Step 1: Functional & Non-Functional Requirements

Functional Requirements

  • Merchants create flash sales (limited time, limited quantity, steep discount)
  • Timer countdown visible to users
  • Users add items to cart at sale price
  • Checkout with order guarantee (reserved quantity)
  • Real-time inventory updates across all users
  • Fair allocation (lottery if more users than stock)
  • Queue system for surge traffic (users wait fairly)
  • Order confirmation and cancellation
  • Admin dashboard (sales metrics, inventory, user queue)
  • Prevent common exploits (bot traffic, scalping)

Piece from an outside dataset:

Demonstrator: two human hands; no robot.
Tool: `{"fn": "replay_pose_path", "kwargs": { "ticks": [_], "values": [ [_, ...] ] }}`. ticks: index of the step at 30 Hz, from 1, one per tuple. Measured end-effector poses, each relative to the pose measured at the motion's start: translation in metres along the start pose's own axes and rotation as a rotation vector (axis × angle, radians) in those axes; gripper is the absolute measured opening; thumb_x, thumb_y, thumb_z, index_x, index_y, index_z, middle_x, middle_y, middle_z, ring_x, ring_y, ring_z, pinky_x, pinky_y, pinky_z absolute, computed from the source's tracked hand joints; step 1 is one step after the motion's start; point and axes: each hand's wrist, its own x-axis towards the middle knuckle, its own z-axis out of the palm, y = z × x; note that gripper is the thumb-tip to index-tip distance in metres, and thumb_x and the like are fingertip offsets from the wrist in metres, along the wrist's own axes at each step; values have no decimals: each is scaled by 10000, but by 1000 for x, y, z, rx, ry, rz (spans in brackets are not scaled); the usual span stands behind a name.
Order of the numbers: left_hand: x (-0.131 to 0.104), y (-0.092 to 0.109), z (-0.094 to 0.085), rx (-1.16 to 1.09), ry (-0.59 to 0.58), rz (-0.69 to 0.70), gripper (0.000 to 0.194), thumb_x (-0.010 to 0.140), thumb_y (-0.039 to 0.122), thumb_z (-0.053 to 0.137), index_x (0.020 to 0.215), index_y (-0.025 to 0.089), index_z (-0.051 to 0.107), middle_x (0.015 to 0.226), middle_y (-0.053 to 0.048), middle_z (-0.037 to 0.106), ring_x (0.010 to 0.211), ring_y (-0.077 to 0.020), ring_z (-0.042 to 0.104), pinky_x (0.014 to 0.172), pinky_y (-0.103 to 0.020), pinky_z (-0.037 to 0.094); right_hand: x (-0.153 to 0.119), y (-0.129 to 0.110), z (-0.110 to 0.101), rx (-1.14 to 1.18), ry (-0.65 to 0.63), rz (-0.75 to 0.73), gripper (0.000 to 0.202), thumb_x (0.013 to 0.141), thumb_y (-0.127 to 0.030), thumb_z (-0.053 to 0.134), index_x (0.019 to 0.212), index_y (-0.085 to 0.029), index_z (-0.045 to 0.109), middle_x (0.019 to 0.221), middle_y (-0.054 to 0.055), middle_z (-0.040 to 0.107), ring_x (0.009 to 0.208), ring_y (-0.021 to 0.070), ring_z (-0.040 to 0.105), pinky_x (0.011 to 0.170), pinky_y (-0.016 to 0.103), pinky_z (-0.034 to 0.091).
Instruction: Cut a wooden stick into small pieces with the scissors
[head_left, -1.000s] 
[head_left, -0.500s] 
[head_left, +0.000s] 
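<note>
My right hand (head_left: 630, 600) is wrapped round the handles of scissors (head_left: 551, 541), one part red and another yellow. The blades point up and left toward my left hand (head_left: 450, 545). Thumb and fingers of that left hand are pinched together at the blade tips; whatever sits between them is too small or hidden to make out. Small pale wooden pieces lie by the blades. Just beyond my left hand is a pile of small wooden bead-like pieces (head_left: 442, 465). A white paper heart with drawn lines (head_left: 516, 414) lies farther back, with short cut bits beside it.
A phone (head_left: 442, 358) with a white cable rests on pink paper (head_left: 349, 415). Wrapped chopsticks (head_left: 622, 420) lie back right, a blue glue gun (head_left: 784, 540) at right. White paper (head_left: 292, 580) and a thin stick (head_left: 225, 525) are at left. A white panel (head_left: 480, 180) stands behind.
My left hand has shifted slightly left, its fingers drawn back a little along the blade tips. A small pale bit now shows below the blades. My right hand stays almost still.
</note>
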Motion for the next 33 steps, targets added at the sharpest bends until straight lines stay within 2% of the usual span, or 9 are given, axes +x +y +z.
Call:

Non-Functional Requirements

Requirement Target Notes
Scale 1M concurrent users on single sale 100K purchases/sec
Latency Add to cart <100ms, checkout <500ms User experience critical
Availability 99.9% during sale High visibility, high stakes
Consistency Strong for inventory No overselling
Fairness Equal access, no bots Lottery if oversold
Queue Manage 10M waiting users Fair ordering

Step 2: API Design, Data Model & High-Level Design

Core API Endpoints

# Sales
GET /flash-sales/{sale_id}
  → {sale_id, product_name, stock, remaining_time, sale_price, original_price}

# Cart
POST /carts/{user_id}/items
  {sale_id, quantity_requested}
  → {quantity_reserved, expires_at: (now + 5 min)}

GET /carts/{user_id}
  → {items: [{sale_id, quantity}], total, expires_in_seconds}

# Checkout
POST /orders
  {user_id, cart_items}
  → {order_id, status: success|failed (out of stock)}

# Queue (surge traffic)
GET /flash-sales/{sale_id}/queue-position
  {user_id}
  → {position, wait_time_seconds, estimated_start_time}

POST /flash-sales/{sale_id}/join-queue
  {user_id, device_id}  -- device prevents multi-account fraud
  → {queue_token, position}

# Admin
GET /admin/sales/{sale_id}/metrics
  → {stock_remaining, orders_count, queue_length, conversion_rate}

Entity Data Model

FLASH_SALES
├─ sale_id (ULID, PK)
├─ product_id (FK)
├─ product_name, description
├─ original_price (DECIMAL)
├─ sale_price (DECIMAL, lower)
├─ start_time (TIMESTAMP)
├─ end_time (TIMESTAMP)
├─ total_stock (int, immutable)
├─ stock_remaining (int, decrements atomically)
├─ status (scheduled, live, ended)
├─ created_at

FLASH_SALE_ORDERS
├─ order_id (ULID, PK)
├─ sale_id (FK)
├─ user_id (FK)
├─ quantity_requested, quantity_allocated
├─ status (pending, confirmed, cancelled)
├─ created_at
├─ expires_at (5 min from creation, auto-cancel if unpaid)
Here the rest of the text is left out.